*Aim of the exercise*.
Search the records for lines that contain the word "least". Copy them all.

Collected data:
┄┄┄┄┄┄
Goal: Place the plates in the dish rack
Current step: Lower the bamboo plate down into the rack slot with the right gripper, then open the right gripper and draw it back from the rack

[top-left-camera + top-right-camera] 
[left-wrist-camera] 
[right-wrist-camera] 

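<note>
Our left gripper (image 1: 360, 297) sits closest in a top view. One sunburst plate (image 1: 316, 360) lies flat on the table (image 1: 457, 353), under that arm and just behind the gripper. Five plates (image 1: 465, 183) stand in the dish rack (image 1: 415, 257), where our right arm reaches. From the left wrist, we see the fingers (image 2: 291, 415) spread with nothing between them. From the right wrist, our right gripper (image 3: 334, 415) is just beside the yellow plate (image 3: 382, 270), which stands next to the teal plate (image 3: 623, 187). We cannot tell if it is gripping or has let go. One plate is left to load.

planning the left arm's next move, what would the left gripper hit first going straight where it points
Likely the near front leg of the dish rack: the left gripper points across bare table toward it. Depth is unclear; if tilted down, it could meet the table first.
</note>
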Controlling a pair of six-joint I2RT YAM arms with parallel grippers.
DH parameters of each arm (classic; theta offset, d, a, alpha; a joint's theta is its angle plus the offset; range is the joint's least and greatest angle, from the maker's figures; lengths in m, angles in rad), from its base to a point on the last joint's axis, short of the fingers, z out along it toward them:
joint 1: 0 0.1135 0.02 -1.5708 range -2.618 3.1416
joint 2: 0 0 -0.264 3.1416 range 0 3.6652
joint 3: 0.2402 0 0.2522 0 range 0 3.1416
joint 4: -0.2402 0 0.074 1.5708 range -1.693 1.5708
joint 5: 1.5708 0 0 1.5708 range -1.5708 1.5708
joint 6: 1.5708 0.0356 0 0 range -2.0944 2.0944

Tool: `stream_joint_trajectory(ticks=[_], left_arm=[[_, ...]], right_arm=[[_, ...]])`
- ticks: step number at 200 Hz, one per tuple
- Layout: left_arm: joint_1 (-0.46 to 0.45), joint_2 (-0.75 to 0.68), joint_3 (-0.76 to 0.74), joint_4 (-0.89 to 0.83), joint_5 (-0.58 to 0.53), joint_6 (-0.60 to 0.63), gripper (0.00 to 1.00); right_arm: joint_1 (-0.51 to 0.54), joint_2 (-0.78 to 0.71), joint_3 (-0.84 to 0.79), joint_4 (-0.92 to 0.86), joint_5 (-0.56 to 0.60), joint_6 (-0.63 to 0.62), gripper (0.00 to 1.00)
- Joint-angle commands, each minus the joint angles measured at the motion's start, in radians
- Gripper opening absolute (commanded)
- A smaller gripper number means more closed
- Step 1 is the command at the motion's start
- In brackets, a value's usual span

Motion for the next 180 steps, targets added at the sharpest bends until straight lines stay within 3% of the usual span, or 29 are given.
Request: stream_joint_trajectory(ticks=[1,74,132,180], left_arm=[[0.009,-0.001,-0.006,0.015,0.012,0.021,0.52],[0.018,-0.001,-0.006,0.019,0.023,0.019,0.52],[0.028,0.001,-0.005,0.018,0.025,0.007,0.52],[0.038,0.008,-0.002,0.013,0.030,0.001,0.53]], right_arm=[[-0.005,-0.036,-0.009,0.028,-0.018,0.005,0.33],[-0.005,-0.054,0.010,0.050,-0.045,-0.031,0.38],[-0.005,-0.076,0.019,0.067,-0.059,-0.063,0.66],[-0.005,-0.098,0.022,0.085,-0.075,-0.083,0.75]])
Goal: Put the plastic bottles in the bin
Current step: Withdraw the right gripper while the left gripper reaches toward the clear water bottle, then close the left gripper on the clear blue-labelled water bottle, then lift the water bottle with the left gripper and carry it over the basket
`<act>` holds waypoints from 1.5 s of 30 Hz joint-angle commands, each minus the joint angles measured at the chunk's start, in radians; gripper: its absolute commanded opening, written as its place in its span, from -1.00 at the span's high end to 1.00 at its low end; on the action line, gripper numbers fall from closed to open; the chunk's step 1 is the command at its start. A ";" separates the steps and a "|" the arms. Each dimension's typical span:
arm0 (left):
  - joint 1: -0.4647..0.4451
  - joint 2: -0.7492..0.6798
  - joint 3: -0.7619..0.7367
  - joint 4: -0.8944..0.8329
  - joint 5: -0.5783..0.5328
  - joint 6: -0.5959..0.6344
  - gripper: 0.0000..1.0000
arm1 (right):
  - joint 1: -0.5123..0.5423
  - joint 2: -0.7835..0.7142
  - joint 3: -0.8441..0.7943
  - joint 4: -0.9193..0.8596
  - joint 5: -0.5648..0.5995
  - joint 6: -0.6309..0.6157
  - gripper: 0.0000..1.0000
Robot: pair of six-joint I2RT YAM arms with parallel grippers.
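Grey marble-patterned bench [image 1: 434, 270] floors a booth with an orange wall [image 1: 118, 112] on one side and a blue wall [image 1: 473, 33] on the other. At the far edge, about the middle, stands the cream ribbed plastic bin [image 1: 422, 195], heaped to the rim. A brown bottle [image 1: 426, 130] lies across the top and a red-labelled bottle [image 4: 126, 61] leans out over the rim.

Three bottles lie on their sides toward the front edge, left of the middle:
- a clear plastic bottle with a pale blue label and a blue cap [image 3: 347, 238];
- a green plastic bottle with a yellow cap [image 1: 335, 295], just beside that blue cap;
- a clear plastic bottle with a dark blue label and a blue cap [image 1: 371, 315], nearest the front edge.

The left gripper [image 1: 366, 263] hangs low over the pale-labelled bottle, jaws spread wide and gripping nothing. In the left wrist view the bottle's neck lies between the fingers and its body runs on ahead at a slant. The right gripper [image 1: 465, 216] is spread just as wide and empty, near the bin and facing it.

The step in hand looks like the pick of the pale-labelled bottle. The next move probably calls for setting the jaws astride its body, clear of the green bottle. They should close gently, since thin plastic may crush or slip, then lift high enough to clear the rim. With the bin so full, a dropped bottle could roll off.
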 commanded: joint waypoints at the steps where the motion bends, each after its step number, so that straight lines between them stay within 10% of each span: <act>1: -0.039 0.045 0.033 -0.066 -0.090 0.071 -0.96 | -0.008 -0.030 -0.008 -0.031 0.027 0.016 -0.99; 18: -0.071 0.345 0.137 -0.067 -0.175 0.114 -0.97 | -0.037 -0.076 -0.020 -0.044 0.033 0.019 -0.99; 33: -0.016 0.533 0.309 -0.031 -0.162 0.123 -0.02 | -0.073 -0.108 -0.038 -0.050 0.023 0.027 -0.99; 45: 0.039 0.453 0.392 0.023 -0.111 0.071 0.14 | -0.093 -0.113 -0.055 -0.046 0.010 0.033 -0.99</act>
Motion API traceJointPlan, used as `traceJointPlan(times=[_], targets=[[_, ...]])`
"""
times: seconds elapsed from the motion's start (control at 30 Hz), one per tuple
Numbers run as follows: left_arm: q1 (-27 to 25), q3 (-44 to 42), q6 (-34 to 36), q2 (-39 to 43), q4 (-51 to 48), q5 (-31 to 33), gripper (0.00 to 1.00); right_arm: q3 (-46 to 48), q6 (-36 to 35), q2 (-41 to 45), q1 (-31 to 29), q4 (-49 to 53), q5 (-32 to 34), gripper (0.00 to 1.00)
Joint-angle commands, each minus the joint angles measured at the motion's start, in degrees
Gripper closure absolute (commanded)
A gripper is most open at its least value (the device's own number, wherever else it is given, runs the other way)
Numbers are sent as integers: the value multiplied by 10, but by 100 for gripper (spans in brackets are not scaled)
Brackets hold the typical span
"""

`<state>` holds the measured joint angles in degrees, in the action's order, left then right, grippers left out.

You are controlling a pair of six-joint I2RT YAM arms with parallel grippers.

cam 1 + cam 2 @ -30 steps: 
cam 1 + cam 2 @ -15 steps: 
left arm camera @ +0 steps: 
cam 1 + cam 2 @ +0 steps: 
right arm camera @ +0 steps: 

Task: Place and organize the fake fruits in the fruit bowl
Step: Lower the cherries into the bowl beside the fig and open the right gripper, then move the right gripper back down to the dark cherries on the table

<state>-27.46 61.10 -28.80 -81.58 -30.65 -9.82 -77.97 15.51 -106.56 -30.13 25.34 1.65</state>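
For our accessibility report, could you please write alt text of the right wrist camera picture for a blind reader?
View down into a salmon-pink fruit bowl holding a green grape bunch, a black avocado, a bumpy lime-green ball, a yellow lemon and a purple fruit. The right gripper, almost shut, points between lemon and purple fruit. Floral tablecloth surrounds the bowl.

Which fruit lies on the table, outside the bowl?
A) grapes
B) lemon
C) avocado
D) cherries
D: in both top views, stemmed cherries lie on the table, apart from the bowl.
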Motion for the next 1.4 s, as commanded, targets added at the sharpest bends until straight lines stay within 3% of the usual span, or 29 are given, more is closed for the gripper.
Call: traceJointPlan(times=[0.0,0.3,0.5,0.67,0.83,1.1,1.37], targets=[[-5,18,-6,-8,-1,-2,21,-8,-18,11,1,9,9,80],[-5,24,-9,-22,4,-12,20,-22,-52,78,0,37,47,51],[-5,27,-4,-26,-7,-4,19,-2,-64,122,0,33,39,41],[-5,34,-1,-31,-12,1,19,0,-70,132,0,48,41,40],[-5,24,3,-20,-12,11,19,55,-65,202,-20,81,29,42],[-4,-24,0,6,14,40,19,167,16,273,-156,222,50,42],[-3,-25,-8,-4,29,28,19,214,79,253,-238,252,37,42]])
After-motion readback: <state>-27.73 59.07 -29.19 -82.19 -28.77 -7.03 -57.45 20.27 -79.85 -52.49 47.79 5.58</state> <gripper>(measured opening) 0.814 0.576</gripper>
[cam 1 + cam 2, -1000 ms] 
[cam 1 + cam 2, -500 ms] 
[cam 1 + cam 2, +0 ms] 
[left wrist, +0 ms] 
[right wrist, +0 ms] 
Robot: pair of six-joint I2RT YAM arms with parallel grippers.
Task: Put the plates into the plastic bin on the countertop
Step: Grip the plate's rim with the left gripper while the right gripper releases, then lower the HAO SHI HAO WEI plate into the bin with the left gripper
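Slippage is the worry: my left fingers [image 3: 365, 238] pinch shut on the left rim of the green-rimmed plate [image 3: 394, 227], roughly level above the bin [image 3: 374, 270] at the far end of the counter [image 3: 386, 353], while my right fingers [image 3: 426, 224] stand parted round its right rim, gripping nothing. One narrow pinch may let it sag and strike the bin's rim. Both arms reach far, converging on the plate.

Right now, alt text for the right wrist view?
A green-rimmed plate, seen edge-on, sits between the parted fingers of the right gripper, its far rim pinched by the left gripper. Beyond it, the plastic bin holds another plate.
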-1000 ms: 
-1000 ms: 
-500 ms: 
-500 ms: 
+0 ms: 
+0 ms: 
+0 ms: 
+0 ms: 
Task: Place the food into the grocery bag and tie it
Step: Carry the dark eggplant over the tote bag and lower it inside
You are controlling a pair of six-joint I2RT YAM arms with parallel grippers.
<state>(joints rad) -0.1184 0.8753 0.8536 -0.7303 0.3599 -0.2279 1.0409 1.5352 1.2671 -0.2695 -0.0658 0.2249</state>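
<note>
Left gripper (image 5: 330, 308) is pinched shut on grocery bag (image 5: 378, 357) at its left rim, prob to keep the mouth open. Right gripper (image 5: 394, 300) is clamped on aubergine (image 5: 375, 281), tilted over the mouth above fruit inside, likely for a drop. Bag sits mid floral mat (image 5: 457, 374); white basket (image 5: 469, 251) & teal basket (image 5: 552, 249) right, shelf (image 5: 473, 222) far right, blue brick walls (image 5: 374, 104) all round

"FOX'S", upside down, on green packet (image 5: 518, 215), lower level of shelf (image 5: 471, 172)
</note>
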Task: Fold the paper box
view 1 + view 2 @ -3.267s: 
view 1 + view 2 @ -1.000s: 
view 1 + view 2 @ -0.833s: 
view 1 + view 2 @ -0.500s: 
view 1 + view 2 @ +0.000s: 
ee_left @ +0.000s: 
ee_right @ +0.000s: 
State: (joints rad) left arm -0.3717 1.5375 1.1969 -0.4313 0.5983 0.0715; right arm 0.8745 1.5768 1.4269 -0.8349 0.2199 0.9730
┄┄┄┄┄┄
*Finished exercise*.
DH parameters of each arm (classic; theta offset, d, a, alpha; a joint's theta is its angle plus the offset; range is the joint's least and greatest angle, from the maker's figures; lengths in m, angles in rad), from its base to a point on the last joint's axis, short of the fingers, z out along it toward them:
A gripper is most open at its least value (the device's own number, wherever else it is given, runs the other way)

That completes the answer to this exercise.